Page MenuHomeSoftware Heritage

Setup async interface for discovery module
ClosedPublic

Authored by Alphare on Sep 26 2022, 6:29 PM.

Details

Summary

This will allow us to use this interface in async code like `swh-scanner`.

Unfortunately, this means calling `asyncio.run` for sync code, but the
performance impact should be negligible.

The `swh_storage.*missing*` APIs are inconsistent for each type, which
requires a lot of boilerplate code. This should be addressed in a
follow-up.

There is also one hack (marked as such inline) needed to have an API that
isn't also plagued by implementation details of needing to keep
ID -> object matchers around. This should be a removed as a direct
consequence of aligning the storage APIs.

Diff Detail

Repository
rDLDBASE Generic VCS/Package Loader
Lint
Automatic diff as part of commit; lint not applicable.
Unit
Automatic diff as part of commit; unit tests not applicable.

Event Timeline

Build is green

Patch application report for D8538 (id=30790)

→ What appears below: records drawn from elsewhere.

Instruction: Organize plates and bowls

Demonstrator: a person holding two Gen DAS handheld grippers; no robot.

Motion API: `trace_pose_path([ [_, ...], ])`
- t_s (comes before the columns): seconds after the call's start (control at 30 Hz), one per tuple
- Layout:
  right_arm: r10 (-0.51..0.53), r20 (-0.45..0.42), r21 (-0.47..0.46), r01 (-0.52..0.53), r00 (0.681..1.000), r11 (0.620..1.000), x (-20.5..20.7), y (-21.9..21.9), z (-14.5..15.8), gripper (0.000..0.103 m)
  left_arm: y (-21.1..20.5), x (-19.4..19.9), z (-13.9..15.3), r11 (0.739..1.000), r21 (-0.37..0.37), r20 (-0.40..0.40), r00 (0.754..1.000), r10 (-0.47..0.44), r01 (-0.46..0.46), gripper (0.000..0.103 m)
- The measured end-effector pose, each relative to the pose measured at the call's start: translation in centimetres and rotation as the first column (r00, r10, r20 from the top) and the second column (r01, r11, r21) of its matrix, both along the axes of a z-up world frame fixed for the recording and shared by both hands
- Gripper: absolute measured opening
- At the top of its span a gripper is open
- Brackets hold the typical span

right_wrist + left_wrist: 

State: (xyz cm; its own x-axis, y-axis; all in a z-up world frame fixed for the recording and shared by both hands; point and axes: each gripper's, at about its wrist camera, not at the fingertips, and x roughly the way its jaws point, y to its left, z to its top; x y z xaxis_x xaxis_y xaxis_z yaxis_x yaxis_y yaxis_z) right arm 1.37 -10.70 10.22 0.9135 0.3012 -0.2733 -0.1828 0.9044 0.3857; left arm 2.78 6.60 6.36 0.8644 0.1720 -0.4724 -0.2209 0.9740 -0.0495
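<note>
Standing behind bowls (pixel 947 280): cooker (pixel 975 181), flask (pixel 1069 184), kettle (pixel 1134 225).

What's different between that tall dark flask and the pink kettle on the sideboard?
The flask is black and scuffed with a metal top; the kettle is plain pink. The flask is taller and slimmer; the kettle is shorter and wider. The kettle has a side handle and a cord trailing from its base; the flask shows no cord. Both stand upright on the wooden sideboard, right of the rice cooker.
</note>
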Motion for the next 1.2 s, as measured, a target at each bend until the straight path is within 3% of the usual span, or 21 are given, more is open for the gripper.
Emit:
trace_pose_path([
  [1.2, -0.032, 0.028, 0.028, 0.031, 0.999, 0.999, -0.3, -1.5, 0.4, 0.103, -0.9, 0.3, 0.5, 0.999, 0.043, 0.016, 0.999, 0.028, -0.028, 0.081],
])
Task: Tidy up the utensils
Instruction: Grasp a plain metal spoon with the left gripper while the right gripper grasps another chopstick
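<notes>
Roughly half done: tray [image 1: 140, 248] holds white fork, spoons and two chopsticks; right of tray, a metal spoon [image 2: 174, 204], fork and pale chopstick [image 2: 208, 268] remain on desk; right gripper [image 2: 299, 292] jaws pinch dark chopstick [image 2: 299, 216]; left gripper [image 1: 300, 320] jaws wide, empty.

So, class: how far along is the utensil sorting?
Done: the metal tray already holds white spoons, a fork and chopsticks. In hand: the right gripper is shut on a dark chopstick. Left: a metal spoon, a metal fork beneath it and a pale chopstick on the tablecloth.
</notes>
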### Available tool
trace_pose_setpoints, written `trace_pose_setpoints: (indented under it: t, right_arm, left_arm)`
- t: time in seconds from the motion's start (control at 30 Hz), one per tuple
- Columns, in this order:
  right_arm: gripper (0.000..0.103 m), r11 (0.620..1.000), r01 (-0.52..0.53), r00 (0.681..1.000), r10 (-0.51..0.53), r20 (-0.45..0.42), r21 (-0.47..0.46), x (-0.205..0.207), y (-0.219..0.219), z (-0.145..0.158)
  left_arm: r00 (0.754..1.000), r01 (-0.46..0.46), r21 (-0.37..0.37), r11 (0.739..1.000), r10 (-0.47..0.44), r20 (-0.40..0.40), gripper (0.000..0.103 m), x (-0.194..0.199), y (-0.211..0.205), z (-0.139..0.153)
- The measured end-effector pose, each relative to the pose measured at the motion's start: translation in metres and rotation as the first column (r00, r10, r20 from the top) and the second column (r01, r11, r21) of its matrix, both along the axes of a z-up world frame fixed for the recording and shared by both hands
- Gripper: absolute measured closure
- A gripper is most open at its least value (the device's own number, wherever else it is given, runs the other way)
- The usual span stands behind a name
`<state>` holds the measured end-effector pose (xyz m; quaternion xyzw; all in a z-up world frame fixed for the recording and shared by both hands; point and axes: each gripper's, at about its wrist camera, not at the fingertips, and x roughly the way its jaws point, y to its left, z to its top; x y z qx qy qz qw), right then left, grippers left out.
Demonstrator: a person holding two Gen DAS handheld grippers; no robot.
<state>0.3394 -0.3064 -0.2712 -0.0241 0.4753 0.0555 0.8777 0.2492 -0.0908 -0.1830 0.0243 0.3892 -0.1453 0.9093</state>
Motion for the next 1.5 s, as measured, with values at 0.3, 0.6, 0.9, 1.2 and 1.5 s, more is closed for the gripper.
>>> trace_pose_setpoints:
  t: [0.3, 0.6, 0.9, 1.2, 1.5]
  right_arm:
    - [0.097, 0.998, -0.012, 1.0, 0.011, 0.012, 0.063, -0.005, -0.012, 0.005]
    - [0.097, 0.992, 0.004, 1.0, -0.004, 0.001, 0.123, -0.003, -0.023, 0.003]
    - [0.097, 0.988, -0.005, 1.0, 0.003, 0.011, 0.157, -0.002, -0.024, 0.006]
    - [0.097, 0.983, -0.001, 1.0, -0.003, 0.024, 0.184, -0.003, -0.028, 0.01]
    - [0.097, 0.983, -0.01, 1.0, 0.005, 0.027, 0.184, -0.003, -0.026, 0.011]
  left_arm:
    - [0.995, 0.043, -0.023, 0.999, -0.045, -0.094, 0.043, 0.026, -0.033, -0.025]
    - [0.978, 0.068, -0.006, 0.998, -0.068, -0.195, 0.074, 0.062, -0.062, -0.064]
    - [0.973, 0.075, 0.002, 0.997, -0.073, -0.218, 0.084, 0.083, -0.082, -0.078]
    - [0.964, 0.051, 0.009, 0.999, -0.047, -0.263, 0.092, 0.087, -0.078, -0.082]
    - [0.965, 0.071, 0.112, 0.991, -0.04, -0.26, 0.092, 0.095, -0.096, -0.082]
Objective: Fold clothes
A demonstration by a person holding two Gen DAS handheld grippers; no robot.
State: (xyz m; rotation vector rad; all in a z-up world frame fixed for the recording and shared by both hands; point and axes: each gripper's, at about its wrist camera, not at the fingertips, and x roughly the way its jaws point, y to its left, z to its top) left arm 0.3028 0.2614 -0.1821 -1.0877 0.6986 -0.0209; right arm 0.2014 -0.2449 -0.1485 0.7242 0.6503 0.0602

Rebasing onto 798f749e66...

Current branch diff-target is up to date.
Changes applied before test
commit 19db5769cbe618b77c322189b66994222e2c8668
Author: Raphaël Gomès <rgomes@octobus.net>
Date:   Mon Sep 26 18:21:54 2022 +0200

    Setup async interface for discovery module
    
    This will allow us to use this interface in async code like ``swh-scanner``.
    
    Unfortunately, this means calling ``asyncio.run`` for sync code, but the
    performance impact should be negligible.
    
    The ``swh_storage.*missing*`` APIs are inconsistent for each type, which
    requires a lot of boilerplate code. This should be addressed in a
    follow-up.
    
    There is also one hack (marked as such inline) needed to have an API that
    isn't also plagued by implementation details of needing to keep
    ID -> object matchers around. This should be a removed as a direct
    consequence of aligning the storage APIs.

See https://jenkins.softwareheritage.org/job/DLDBASE/job/tests-on-diff/896/ for more details.

One question for reviewers: I've tried using Protocol for ArchiveDiscoveryInterface (should I?), but I'm not sure if it's possible to define a concrete method within the protocol, namely if __init__ could be implemented by default in ArchiveDiscoveryInterface.

classes should not inherit from protocols. Use an abstract class instead of a protocol if you want to use inheritance.

Build is green

Patch application report for D8538 (id=30795)

Rebasing onto 798f749e66...

Current branch diff-target is up to date.
Changes applied before test
commit fe6610629b1bff545b30ea86743d8e90a0487a47
Author: Raphaël Gomès <rgomes@octobus.net>
Date:   Mon Sep 26 18:21:54 2022 +0200

    Setup async interface for discovery module
    
    This will allow us to use this interface in async code like ``swh-scanner``.
    
    Unfortunately, this means calling ``asyncio.run`` for sync code, but the
    performance impact should be negligible.
    
    The ``swh_storage.*missing*`` APIs are inconsistent for each type, which
    requires a lot of boilerplate code. This should be addressed in a
    follow-up.
    
    There is also one hack (marked as such inline) needed to have an API that
    isn't also plagued by implementation details of needing to keep
    ID -> object matchers around. This should be a removed as a direct
    consequence of aligning the storage APIs.

See https://jenkins.softwareheritage.org/job/DLDBASE/job/tests-on-diff/897/ for more details.

I don't understand why inconsistencies in swh-storage's API require passing this dict around.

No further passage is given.